> [YOUR TASK]
Search the material below for the word "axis" and copy every line in which it occurs.

%%

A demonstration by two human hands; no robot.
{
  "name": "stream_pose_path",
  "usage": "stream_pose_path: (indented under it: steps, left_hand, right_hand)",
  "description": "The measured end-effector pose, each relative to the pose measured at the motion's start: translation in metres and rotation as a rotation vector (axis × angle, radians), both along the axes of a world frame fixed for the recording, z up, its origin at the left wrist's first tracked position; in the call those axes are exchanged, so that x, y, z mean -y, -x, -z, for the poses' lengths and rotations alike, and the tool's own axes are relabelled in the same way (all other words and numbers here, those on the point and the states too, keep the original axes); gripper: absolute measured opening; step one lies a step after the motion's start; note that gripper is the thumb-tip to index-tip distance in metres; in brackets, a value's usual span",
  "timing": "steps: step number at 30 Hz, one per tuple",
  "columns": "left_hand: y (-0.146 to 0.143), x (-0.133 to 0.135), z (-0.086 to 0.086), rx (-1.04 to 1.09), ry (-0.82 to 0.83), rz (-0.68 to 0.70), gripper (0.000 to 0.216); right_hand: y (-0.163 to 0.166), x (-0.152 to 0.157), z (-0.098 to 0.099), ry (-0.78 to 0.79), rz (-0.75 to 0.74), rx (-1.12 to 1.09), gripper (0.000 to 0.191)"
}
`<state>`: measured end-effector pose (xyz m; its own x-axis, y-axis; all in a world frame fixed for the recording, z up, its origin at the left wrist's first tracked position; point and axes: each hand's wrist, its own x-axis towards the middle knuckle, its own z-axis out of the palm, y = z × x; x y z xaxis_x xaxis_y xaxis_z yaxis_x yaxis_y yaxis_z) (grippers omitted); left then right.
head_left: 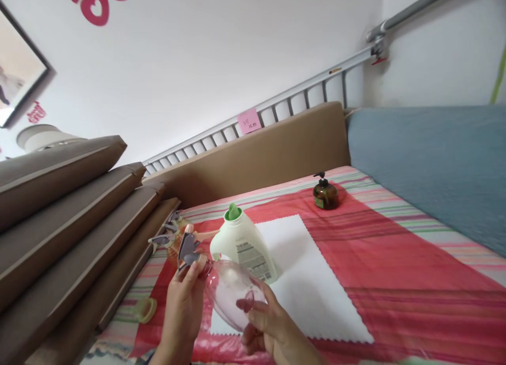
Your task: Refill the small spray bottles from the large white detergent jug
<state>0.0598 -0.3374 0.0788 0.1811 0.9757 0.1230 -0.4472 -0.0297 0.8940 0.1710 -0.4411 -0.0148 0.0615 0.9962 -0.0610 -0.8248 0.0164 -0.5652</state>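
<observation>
A clear pink spray bottle (223, 288) lies tilted between my two hands, its grey trigger head (188, 249) pointing up and left. My left hand (184, 302) is closed around the collar just under the trigger head. Around the base, my right hand (271, 323) is closed with its fingers curled against the clear plastic. Directly behind the bottle stands a pale green detergent jug (245, 244) with a bright green spout (233, 212) at its uncapped mouth. A white scallop-edged mat (304, 280) lies beneath them.
Other spray bottles (172, 241) stand at the left beside stacked brown cushions (71, 212). A translucent green cap (146, 309) lies below them. On the red cloth (395, 280), an amber pump bottle (325, 195) stands at the back right. A blue-grey cushion (427, 165) borders the right side.
</observation>
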Motion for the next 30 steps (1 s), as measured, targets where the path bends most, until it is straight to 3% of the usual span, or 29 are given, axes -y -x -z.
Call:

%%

> [EXERCISE OUTPUT]
  "description": "The measured end-effector pose, each relative to the pose measured at the motion's start: translation in metres and rotation as a rotation vector (axis × angle, radians), both along the axes of a world frame fixed for the recording, z up, its origin at the left wrist's first tracked position; in the call those axes are exchanged, so that x, y, z mean -y, -x, -z, for the poses' lengths and rotations alike, and the tool's own axes are relabelled in the same way (all other words and numbers here, those on the point and the states too, keep the original axes); gripper: absolute measured opening; step one lies a step after the motion's start; note that gripper is the thumb-tip to index-tip distance in metres; in brackets, a value's usual span",
`<state>`: measured end-effector pose (xyz m; its own x-axis, y-axis; all in a world frame fixed for the recording, z up, its origin at the left wrist's first tracked position; point and axes: each hand's wrist, its own x-axis towards the middle knuckle, its own z-axis out of the palm, y = z × x; x y z xaxis_x xaxis_y xaxis_z yaxis_x yaxis_y yaxis_z) (grippers omitted); left then right.

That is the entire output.